▶ [EXERCISE DESCRIPTION]:
In the data below, find the line containing "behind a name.", then set down that line and every later line up to and including the line containing "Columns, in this", exactly.

Recorded data:

•••••

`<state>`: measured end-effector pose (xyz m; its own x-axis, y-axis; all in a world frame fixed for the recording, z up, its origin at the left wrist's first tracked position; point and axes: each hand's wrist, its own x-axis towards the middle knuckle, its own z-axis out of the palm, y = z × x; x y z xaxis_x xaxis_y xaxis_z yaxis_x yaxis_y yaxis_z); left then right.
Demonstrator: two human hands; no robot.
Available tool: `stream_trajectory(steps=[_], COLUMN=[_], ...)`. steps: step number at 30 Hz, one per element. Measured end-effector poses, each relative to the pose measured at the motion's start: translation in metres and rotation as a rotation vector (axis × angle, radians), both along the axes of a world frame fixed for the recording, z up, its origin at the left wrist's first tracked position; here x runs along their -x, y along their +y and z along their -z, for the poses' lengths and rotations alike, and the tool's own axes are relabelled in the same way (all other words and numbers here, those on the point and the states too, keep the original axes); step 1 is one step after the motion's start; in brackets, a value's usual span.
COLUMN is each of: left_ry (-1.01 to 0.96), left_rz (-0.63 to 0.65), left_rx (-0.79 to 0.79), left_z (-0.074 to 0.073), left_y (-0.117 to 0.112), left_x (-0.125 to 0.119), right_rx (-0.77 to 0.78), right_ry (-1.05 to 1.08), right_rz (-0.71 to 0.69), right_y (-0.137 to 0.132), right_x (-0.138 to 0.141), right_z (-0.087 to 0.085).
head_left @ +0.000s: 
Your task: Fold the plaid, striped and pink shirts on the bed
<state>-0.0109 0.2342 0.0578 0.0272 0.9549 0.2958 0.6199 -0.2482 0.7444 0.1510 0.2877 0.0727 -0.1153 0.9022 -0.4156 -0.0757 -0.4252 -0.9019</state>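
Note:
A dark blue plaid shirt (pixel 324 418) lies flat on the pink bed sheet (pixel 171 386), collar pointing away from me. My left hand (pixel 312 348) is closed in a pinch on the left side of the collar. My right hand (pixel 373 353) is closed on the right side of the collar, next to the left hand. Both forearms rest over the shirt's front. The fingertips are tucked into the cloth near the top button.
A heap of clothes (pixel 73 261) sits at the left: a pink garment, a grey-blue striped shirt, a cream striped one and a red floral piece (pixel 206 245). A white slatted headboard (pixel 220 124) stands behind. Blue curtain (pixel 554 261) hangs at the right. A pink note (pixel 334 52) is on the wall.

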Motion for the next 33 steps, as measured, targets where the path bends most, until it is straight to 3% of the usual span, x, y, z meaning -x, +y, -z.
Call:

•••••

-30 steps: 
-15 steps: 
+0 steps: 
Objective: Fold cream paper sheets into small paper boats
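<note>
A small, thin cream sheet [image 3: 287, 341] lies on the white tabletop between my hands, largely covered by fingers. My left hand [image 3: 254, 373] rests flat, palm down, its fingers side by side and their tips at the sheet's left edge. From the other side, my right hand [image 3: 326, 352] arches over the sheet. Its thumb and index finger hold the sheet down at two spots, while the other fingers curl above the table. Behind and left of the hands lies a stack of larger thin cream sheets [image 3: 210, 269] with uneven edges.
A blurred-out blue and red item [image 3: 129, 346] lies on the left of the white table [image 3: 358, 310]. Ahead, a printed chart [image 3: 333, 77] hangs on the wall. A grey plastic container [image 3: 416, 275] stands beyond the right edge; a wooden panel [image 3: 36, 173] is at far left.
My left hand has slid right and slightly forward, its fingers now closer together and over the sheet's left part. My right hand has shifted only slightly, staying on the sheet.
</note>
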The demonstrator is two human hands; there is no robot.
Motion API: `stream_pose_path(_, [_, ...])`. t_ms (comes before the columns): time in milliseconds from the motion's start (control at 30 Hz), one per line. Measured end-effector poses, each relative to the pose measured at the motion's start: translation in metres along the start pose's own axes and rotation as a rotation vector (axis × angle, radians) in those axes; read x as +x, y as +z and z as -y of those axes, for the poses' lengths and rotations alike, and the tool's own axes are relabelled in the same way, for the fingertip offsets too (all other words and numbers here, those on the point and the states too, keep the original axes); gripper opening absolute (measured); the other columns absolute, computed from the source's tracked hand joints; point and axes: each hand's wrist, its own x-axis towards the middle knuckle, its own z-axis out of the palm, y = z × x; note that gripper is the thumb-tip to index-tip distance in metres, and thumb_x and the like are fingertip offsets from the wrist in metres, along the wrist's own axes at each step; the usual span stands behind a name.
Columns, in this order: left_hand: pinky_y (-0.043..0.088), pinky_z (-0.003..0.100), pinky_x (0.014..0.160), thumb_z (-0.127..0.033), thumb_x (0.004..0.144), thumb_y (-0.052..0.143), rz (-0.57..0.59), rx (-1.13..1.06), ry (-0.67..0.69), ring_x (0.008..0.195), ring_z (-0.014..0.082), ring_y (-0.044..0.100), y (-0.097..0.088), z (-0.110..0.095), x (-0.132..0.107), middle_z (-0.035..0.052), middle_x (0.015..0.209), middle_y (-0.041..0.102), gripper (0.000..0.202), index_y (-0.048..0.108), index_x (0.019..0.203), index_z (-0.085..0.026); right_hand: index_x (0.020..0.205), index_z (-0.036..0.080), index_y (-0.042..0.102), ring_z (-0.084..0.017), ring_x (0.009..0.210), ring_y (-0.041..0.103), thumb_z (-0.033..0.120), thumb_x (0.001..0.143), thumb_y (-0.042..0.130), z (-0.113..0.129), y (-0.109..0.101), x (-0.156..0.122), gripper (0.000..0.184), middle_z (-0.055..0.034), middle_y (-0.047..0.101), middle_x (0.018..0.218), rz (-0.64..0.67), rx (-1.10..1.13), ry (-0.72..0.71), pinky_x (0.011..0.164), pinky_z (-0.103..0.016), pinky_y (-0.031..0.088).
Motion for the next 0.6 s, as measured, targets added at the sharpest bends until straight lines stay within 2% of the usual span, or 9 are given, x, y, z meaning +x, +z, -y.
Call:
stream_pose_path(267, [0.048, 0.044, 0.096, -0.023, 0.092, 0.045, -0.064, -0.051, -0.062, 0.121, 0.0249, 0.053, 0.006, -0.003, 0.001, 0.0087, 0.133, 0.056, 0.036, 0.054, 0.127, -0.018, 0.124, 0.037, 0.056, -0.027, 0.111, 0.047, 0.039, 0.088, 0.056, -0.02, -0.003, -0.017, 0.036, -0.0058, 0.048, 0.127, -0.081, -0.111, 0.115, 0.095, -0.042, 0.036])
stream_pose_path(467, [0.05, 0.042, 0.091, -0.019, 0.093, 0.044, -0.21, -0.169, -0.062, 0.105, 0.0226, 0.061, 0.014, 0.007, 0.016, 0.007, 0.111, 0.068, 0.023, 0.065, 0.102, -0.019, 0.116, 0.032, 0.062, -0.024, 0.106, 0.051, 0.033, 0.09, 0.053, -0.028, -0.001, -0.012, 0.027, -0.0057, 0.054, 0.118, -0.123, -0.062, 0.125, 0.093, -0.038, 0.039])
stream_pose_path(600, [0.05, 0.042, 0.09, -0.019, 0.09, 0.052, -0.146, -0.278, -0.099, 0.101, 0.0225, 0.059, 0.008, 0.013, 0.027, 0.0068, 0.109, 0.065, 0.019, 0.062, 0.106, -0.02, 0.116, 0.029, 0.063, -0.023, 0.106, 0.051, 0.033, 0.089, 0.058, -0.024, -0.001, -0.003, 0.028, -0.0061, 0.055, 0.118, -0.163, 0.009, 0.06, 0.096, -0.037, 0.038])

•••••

▶ [TASK ANSWER]:
Motion API: `stream_pose_path(_, [_, ...])`. t_ms (comes before the columns): time in milliseconds from the motion's start (control at 30 Hz), one per line. Measured end-effector poses, each relative to the pose measured at the motion's start: translation in metres along the start pose's own axes and rotation as a rotation vector (axis × angle, radians) in those axes; read x as +x, y as +z and z as -y of those axes, for the poses' lengths and rotations alike, and the tool's own axes are relabelled in the same way, for the fingertip offsets too (all other words and numbers here, those on the point and the states too, keep the original axes); gripper opening absolute (measured); the other columns absolute, computed from the source's tracked hand joints; point and axes: each hand's wrist, its own x-axis towards the middle knuckle, its own z-axis out of the palm, y = z × x; note that gripper is the thumb-tip to index-tip distance in metres, and thumb_x and the like are fingertip offsets from the wrist in metres, along the wrist's own axes at each step; the usual span stands behind a name.
Columns, in this order: left_hand: pinky_y (-0.043..0.088), pinky_z (-0.003..0.100), pinky_x (0.014..0.160), thumb_z (-0.127..0.033), thumb_x (0.004..0.144), thumb_y (-0.052..0.143), rz (-0.57..0.59), rx (-1.13..1.06), ry (-0.67..0.69), ring_x (0.008..0.195), ring_z (-0.014..0.082), ring_y (-0.044..0.100), y (-0.097..0.088), z (-0.110..0.095), x (-0.132..0.107), middle_z (-0.035..0.052), middle_x (0.015..0.209), middle_y (-0.041..0.102), gripper (0.000..0.202), index_y (-0.048..0.108), index_x (0.019..0.203), index_z (-0.085..0.026); right_hand: index_x (0.020..0.205), index_z (-0.036..0.080), index_y (-0.042..0.102), ring_z (-0.084..0.017), ring_x (0.009..0.210), ring_y (-0.041..0.103), thumb_z (-0.033..0.120), thumb_x (0.001..0.143), thumb_y (-0.042..0.130), z (-0.113..0.129), y (-0.109..0.101), x (-0.156..0.122), gripper (0.000..0.184), middle_z (-0.055..0.034), middle_y (-0.047..0.101), middle_x (0.018..0.218), rz (-0.64..0.67), rx (-1.10..1.13), ry (-0.72..0.71), pinky_x (0.011..0.164), pinky_z (-0.103..0.016), pinky_y (-0.031..0.088).

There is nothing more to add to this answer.